Streaming on Crunchyroll

Soma Yukihira is a laid-back teenager who works as a sous chef to his father, Joichiro, in the family restaurant. While an excellent cook himself, Soma constantly feels the need to better himself in an attempt to best his old man. When Joichiro closes the place and packs Soma off to Totsuki Culinary Academy, Soma’s going to have pull out his A-game. In other words, this is Toriko set in the kitchen. This is MasterChef meets Fist of the North Star with high doses of comedy in between. Along the way, Soma manages to piss off every student in the academy, make friends, and still find time to make honey dipped squid for his dorm mates to try. These opening episodes strike while the iron’s hot and wallop you with joke after joke, all while we get the “Ah-ha! You thought me vanquished but try to beat my secret weapon of extra salt in this next dish!” school of dueling. This show’s in my “Ride the train till the bitter end” queue now. Hey, any show that starts with villainous estate agents, after sampling a dish, being forced to mentally orgasm amid jets of gravy while stroking their nether regions has got to be a keeper, right?

Punch Line
Streaming on Crunchyroll

Oh, boy.
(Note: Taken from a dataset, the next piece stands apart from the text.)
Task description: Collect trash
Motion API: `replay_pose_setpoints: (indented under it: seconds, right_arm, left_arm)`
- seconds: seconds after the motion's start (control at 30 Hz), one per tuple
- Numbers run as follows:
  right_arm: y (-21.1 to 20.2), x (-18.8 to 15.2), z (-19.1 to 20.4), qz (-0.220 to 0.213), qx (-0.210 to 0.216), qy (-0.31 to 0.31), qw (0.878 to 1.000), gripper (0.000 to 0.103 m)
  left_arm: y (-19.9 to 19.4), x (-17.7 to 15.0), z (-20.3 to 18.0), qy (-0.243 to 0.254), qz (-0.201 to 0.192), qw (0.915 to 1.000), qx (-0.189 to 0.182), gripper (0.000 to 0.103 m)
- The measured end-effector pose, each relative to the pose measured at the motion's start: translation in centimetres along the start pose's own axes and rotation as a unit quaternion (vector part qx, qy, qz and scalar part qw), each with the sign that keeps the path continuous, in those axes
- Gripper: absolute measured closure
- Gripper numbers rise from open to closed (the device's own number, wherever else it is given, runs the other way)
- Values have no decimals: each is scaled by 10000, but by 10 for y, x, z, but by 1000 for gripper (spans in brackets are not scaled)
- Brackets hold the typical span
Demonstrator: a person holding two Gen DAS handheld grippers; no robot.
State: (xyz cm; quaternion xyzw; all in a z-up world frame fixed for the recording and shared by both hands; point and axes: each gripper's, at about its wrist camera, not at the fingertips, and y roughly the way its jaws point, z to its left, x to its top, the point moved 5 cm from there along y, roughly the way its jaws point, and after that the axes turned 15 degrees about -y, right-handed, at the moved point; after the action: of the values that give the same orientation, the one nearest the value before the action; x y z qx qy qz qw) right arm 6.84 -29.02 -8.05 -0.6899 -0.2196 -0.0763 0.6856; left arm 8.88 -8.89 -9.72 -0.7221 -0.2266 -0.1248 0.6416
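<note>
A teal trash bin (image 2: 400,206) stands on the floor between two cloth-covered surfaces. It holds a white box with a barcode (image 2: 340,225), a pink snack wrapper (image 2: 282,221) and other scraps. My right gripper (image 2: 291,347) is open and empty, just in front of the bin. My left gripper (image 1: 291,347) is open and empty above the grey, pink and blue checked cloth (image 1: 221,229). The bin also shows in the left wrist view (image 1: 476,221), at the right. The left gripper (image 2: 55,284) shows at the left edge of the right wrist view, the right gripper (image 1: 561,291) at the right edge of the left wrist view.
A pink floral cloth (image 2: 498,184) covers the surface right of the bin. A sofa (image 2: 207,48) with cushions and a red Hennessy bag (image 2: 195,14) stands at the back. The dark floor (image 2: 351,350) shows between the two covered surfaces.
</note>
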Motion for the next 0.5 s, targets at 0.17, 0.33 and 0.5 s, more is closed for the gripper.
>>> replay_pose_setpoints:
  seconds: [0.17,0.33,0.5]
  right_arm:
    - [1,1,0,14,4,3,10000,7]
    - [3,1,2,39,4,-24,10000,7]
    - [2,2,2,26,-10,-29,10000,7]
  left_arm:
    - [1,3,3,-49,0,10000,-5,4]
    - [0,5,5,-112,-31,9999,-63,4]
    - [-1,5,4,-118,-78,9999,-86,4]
This was the first noitaminA show I've watched while it was actually streaming! (Thanks so much, Funimation, for buying up the rights and then geolocking your streams.) Punch Line starts out looking like it’s going to be a caper show and then slowly turns into the film The Ghost and Mrs. Muir if it was made by the people who brought you Animal House. Yuta Iridatsu is on a bus being hijacked by terrorists (maybe?). After Yuta saves the day and consequently gets turned into a spirit, someone else moves into and cavorts around with his body. With the help of a cat porn-watching spirit cat (yes, you read that right), Yuta must discover who is in his body and the connection with the girls who share his apartment building. Oh, I forgot to mention that Yuta gains superpowers whenever he sees a girl in their underwear. But if he sees a girl in her underwear again soon after, Yuta overloads, and Earth is destroyed by an asteroid. Luckily, he can rewind time to stop himself from witnessing said embarrassment. So bullet dodged there. With that conceit in place, we have a fanservice show in which the main character can’t receive any fanservice. So it’s wide open as to how this series can go. We could get some gold or we could get Sister Princess. I’ll hang on and see where it goes.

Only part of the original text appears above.